一场战斗结束后,‘张文治连’都会进入我国内陆地区休整,当然了,连队的信息都是隐密的,休整地域向来不只一个,他们往往会来回于边境各地,休整的时间都不会很长,y国的特务们,就算发觉了有他们的存在,但是想跟踪他们的去向,那是根本做不到的,必竟在上个世纪八十年代的中国,他们的交通和联络工具,还不是很发达,可谓是‘有其心,无其力’。
‘张文治连’里的军官们,是牺牲一个,替补一个,战士也是一样,他们往往都来自不同的战斗连队,有的曾经还做过其它兵种,不完全都是‘步兵’,他们之中还有‘通信兵’,‘炮兵’,或者‘侦查兵’,他们的共同之处只有一个。那就是兵老,射击,战术方面突出,更有一股不怕死的精神,来这个连队的人,都是要成为英雄的人。
‘孤线外圈’负责警戒的工作,一向由副连长组织领导,张文治对他放心得狠。这是一个久经考验的老军官了,档案中长达十几页的好评记录,就是他让张文治挑到这里的理由,郭开庆对张文治来说,他是个好哥们,是个值得信任的人,不过他的资历还属尚浅,经验也就是在战士到班长,排长之间的起步阶段。副连长则不同,他在一年前,还是一个步兵连的连长。参加过好几次边境作战。荣立了个人二等功,三等功各一次,让他来给连队‘打前锋’是最好不过了。
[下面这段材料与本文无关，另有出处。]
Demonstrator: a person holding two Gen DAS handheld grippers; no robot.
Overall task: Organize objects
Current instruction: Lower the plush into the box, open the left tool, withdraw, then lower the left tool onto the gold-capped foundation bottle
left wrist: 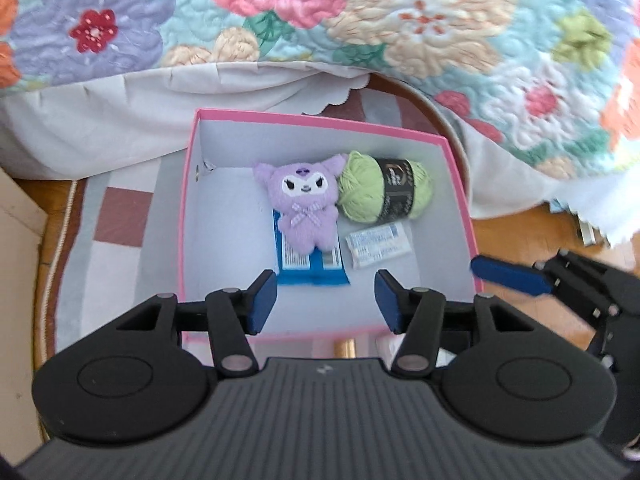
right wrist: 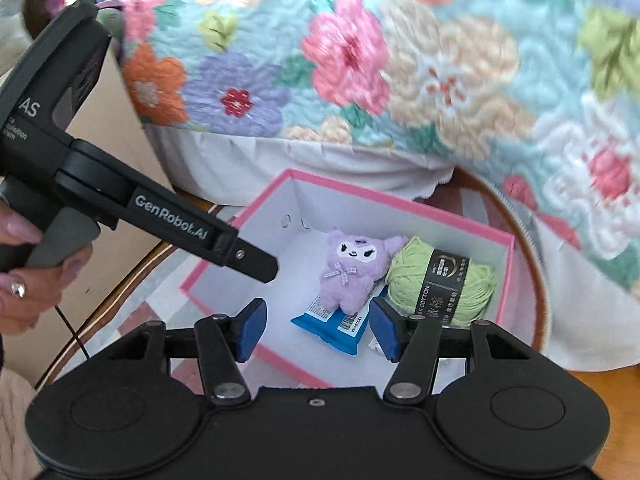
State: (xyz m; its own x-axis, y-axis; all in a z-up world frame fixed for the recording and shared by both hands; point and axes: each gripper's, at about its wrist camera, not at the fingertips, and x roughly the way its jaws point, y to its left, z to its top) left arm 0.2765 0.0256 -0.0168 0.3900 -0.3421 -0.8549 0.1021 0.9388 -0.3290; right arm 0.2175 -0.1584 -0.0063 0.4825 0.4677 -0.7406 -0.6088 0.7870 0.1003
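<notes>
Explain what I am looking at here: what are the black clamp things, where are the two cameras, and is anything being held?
Each black clamp is a hand-held two-finger gripper with a camera looking along its fingers. One picture comes from the left gripper, the other from the right gripper; a hand grips the left one's handle. Both hang over a pink box holding a purple plush toy lying on a blue packet, green yarn and a small white packet. Both grippers are open, holding nothing.
</notes>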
在一排,有几个战士是副连长的老底子,他们是自愿来到‘张文治连’的,现在担任班长和副班长的职务。因为副连长主管一排,所以也就把他们放在一排战士的位置上了,副连长对他们的表现还是放心的,只要有他们在,他才不是‘孤单的’。
夜里‘站哨’。最过难熬,尤其是在战斗期间。要是稍一疏忽,一眼照顾不到,也许会让连队遭受毁灭性的打击,副连长此时就在‘孤线外围’的第一道沟里,他现在已经脱下了‘软帽’,戴上了钢盔,趴伏在背包之上,双眼一动不动地看着前方。
副连长的周围,也都是一排的战士,他们也和副连长一样,脱下了‘软帽里,戴上了那个没有任何标志的‘钢盔’。
‘张文治连’的钢盔,不是人人都有的,全连也就是四五十顶,这些钢盔和其它部队的不同之处是,钢盔的正中间位置上,没有‘五角星’,只有一个装填标志的小眼,有人问过副连长,为什么别的部队,都可以佩戴‘五角星’,唯独他们则没有呢?副连长的回答则是,“没有不更好吗,敌人看到我们没有这东西,以为我们是他们的人呢,我方看见没有这东西,也可以判断我们是‘炮兵’,因为只有这个兵种的人员,才大多数是没有‘五角星’的。”
上半夜平安无事,下半夜从远处来了一队‘散兵’,副连长命令‘信号兵’,用汽灯联络一下,对方的‘加答’是某师的后勤人员,他们是给前线送弹药才回来,由于人数不多,副连长派人命令他们,绕路通过,让他们离自已‘阵地’一百米处通过,对方虽然不太高兴,还是认可了这一要求,没有提出异议。
郭开庆负责炊事班的工作,清晨四点,他就叫醒了战士们,一边负责叫人找寻水源,一边催促洗菜做饭。
炊事班长是个老炊事员了,他从新兵以来,一直都是‘伙夫’,作战以来,还练成了观测水源的真功夫,他对战士们打来的水,逐一进行检测,还拿了好多粉末一样的东西,洒在清水当中,经过极点烧开后,才把米下锅。
“怎么样?这水能用吗?”
“放心吧,二哥,这水我都看过好几遍了,应该能用。”
“你要记住了,饭熟了你要第一个吃。”
“你拿我当tj了呀,以前给皇上进膳的时候,才让人先尝呢,我这兵当的,功功立不着,鬼子鬼子看不着,牺牲还得牺牲我一个,我真亏得慌啊。”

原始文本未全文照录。